Antimycin A slowly and reversibly depolarizes PASMCs. A: representative recording of the cell membrane potential in the current clamp mode. Cell capacitance was equal to 12.3 pF. B: summary of the antimycin A-induced changes in the cell membrane potential in 3 PASMCs. *P < 0.05 compared with control.

Fig. 7.

Inhibition of the ATP transporter with oligomycin mimics the effects of the inhibition of the mETC on I_Kv activation and amplitude. A: schematic depicting the mitochondrial electron transport chain including ATP production by complex V. Sites of inhibition with specific inhibitors are indicated. B: effect of oligomycin (gray) on the half-activation (left, n = 12) and I_Kv amplitude at +50 mV (right, n = 12). Dialysis of the cells with ATP (5 mM Na₂ATP in the pipette solution) inhibited the changes in I_Kv (black) (n = 6). ##P < 0.01, indicating significance of the inhibitory effect of Na₂ATP compared with the control (gray bars).

Fig. 8.

The effects of antimycin and oligomycin on I_Kv are additive. Effect of preincubation with antimycin A on the oligomycin-induced changes in half-activation potential and the decrease in current amplitude (black columns, n = 7). For successive treatment, cells were perfused with antimycin A for 5 min and a control I-V was recorded.
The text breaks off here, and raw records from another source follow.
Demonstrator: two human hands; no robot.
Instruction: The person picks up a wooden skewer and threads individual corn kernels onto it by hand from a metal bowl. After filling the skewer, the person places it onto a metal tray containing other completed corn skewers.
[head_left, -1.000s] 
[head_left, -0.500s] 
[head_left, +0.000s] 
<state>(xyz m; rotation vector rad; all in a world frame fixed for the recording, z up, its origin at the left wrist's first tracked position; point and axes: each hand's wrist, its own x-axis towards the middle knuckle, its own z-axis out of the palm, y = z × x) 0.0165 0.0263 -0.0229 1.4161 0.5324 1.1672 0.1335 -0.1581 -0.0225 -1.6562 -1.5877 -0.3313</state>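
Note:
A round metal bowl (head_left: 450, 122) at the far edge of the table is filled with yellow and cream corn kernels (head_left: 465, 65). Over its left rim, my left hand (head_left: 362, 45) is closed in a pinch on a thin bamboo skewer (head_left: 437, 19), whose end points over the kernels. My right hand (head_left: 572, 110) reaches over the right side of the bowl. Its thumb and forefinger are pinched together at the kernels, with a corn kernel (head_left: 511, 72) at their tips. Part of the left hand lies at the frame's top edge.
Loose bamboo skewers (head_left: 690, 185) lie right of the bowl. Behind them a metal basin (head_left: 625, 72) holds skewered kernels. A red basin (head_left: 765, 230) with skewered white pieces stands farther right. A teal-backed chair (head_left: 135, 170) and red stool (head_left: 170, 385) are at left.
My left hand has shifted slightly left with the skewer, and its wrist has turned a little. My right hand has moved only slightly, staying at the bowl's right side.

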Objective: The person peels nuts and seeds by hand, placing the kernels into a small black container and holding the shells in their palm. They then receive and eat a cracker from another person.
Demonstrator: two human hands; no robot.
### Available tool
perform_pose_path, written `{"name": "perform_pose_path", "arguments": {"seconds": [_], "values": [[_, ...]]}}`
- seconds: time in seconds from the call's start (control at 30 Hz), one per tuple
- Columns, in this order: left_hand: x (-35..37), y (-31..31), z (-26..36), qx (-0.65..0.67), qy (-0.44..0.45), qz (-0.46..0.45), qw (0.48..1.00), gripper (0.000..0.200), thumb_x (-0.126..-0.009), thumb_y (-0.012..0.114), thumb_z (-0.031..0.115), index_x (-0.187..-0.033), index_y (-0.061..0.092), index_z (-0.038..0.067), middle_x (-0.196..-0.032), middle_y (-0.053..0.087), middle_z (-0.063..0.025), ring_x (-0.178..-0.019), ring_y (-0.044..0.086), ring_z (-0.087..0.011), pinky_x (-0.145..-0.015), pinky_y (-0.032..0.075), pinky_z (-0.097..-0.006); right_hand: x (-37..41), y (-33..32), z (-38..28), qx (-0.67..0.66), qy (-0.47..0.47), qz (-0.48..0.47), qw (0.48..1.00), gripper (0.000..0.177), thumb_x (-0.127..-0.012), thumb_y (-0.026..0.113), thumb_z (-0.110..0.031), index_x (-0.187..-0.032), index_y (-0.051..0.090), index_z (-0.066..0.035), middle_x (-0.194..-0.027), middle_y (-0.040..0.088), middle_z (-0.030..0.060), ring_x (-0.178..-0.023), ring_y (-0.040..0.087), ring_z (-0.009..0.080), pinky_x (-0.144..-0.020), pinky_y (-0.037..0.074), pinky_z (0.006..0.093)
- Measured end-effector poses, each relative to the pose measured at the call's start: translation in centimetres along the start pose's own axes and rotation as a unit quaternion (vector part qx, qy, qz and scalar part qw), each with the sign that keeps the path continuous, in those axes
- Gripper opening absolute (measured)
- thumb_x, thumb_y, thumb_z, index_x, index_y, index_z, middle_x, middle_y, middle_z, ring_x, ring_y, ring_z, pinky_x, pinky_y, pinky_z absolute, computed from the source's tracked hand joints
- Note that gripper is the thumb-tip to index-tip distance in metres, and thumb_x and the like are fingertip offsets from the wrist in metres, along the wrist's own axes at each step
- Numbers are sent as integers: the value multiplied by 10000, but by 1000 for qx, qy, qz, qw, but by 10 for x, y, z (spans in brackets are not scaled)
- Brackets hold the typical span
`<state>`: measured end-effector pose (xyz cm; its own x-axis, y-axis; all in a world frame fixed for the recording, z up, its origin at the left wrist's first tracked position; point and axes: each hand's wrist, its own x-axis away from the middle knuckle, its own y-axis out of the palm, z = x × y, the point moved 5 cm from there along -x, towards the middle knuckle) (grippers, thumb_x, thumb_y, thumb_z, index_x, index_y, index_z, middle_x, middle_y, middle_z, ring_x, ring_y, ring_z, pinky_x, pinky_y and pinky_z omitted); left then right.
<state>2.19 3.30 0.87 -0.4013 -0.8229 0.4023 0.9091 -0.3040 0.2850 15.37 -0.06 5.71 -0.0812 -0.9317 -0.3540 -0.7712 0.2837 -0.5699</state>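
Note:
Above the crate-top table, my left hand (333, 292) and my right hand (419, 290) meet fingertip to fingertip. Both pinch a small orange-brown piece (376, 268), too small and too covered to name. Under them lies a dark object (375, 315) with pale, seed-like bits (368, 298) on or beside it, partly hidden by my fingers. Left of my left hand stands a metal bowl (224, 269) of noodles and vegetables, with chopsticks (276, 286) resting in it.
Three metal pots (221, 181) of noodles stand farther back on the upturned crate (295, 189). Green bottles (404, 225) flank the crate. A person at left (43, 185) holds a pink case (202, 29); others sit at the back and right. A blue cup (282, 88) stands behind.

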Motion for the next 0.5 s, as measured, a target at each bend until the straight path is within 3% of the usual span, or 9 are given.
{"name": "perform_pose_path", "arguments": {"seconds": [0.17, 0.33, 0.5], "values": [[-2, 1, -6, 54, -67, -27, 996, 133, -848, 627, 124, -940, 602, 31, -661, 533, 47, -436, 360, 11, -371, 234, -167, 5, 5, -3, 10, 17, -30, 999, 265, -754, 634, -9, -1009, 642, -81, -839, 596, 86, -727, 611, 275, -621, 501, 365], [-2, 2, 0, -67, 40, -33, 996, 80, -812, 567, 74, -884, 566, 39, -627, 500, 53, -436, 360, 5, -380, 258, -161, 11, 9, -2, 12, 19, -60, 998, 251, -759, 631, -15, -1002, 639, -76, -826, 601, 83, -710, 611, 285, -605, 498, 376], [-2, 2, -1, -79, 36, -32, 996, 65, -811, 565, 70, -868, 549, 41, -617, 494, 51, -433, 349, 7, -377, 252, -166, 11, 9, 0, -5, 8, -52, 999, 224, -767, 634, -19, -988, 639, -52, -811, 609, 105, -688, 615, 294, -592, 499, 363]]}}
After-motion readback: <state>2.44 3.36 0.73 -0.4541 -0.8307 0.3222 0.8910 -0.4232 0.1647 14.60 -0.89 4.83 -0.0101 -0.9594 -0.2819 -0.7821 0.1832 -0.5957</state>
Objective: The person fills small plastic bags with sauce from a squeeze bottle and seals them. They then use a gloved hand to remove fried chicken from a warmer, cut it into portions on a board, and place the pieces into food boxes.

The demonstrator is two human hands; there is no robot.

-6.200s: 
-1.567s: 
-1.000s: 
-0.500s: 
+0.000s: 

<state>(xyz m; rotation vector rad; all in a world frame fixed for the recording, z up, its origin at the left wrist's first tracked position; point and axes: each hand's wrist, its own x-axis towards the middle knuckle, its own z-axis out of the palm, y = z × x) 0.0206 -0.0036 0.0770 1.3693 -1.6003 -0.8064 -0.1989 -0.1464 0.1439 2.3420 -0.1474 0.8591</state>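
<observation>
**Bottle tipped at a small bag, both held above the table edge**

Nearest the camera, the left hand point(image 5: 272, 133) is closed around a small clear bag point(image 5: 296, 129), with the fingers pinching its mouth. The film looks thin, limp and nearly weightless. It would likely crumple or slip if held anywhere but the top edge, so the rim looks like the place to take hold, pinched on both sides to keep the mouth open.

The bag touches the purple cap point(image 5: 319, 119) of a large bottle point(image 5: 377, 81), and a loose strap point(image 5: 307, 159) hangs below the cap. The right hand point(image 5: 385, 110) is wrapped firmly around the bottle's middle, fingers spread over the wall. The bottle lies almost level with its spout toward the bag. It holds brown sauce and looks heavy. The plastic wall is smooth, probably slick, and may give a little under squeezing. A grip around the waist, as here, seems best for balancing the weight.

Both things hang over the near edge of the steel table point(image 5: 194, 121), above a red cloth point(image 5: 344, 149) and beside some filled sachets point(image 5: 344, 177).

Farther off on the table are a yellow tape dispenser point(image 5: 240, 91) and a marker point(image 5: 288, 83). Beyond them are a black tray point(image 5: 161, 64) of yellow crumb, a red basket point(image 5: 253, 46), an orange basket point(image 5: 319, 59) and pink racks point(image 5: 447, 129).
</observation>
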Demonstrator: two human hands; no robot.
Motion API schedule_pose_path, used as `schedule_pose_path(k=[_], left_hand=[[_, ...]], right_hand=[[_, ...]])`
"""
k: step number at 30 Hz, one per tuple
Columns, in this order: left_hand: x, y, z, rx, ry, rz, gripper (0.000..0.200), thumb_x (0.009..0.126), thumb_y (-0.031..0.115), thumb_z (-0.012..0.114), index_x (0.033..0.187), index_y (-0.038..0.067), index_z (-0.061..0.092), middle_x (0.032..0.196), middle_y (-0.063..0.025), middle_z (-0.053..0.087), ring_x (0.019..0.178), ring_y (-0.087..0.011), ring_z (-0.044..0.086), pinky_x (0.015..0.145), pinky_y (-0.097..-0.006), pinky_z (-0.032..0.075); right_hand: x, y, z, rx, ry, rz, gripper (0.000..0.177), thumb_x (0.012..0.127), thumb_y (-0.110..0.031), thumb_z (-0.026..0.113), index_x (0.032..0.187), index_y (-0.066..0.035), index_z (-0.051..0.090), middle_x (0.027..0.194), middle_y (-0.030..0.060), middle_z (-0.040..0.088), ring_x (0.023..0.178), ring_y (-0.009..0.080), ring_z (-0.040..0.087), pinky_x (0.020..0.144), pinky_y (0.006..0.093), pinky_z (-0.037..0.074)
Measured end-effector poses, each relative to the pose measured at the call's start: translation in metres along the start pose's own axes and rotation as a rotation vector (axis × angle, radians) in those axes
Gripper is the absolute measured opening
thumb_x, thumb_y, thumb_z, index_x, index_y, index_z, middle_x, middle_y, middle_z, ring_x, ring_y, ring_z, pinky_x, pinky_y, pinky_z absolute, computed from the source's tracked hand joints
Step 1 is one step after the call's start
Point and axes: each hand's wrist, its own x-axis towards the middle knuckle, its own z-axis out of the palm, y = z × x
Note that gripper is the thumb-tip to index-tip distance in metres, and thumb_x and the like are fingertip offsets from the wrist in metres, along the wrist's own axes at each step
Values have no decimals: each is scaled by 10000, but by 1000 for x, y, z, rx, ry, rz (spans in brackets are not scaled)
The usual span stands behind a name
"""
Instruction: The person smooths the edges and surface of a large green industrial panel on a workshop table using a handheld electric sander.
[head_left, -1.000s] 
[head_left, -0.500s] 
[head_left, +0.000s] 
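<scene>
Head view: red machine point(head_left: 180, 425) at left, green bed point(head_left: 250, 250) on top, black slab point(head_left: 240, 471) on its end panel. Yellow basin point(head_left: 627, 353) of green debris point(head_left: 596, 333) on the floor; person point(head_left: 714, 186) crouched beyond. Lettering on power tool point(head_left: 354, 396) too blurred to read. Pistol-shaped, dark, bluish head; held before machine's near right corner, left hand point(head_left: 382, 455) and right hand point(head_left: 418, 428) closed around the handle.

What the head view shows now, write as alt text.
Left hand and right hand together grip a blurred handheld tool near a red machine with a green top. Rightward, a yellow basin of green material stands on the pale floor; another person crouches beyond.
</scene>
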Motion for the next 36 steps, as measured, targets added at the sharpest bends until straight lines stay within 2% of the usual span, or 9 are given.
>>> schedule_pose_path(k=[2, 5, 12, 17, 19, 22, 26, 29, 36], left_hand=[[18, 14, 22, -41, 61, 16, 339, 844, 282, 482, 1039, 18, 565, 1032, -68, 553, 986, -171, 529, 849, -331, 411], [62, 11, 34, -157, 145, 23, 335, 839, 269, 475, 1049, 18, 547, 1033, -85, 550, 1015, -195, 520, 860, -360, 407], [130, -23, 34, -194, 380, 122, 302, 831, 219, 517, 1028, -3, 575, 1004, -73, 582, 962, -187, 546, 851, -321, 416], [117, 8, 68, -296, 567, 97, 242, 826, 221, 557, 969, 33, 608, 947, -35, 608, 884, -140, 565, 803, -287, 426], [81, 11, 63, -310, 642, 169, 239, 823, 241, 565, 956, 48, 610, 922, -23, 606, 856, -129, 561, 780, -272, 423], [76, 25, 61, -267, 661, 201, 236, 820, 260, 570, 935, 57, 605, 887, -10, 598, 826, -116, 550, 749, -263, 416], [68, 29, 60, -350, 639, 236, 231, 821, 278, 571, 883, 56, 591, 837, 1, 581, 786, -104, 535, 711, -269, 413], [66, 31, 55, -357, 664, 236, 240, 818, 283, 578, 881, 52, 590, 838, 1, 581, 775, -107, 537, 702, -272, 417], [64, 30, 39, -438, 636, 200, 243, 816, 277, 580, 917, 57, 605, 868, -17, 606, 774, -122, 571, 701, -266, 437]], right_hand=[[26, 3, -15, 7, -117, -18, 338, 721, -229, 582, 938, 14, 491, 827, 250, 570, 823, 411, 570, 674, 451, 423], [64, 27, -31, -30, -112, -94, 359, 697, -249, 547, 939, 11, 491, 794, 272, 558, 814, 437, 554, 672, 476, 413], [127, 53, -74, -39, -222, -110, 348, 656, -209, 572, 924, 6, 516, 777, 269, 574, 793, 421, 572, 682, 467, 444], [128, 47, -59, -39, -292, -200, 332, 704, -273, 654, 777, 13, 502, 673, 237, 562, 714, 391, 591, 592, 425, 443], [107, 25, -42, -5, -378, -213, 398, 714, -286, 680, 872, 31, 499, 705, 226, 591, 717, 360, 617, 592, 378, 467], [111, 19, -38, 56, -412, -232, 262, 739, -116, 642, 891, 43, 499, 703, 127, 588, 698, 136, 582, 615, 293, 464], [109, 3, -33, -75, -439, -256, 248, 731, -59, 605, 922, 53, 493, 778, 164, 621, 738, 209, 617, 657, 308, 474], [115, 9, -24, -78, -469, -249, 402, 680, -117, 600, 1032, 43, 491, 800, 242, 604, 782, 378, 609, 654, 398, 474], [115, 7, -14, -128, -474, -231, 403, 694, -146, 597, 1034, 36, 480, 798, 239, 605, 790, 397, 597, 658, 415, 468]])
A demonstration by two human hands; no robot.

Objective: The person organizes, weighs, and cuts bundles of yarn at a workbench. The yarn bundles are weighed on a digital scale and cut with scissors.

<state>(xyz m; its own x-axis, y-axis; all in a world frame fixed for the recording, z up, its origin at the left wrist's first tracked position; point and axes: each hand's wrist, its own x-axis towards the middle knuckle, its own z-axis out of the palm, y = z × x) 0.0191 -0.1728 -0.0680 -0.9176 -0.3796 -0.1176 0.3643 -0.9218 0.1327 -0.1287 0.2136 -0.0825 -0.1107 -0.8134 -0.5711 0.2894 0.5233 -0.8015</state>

Cells were then perfused with antimycin A and oligomycin for 5 min before recording a “test” I-V. Oligomycin-induced changes in the presence of antimycin A was measured as the difference between the test and control recordings. Gray columns show the effects of oligomycin alone for comparison (n = 12). *P < 0.05, **P < 0.01, ***P < 0.001.

Fig. 9.

Changes in intracellular magnesium concentration also contribute to the effects of the mETC inhibition on I_Kv. Effect of intracellular Na₂ATP (n = 8), MgATP (n = 9), and EDTA (n = 8) (no MgCl₂ was added to the pipette solutions) on antimycin A induced changes in half-activation potential and a decrease in I_Kv amplitude at +50 mV (A). The effect of antimycin A under control conditions is shown in gray for comparison. B: absolute half-activation potential values due to change in each pipette solution as indicated (n = 184, 9, 22, and 25, respectively). #P < 0.05, ##P < 0.01, and ###P < 0.001. #Significance of the inhibitory effect in each pipette solution compared with the control.

Fig. 10.

Inhibition of the mETC increases [Mg²⁺]_i in single PASMCs. A: representative transmitted light (left) and fluorescence images of a PASMC loaded with MagFluo-4 in response to 2 μM CCCP at the time of application indicated above. B: time dependence of changes in the intensity of the MagFluo-4 fluorescence expressed as F/F₀. Arrows indicate time points where images shown in A were taken. C: averaged effect of CCCP and antimycin A on [Mg²⁺]_i at 5- and 10-min period (n = 7 and 7, respectively). *P < 0.05, **P < 0.01.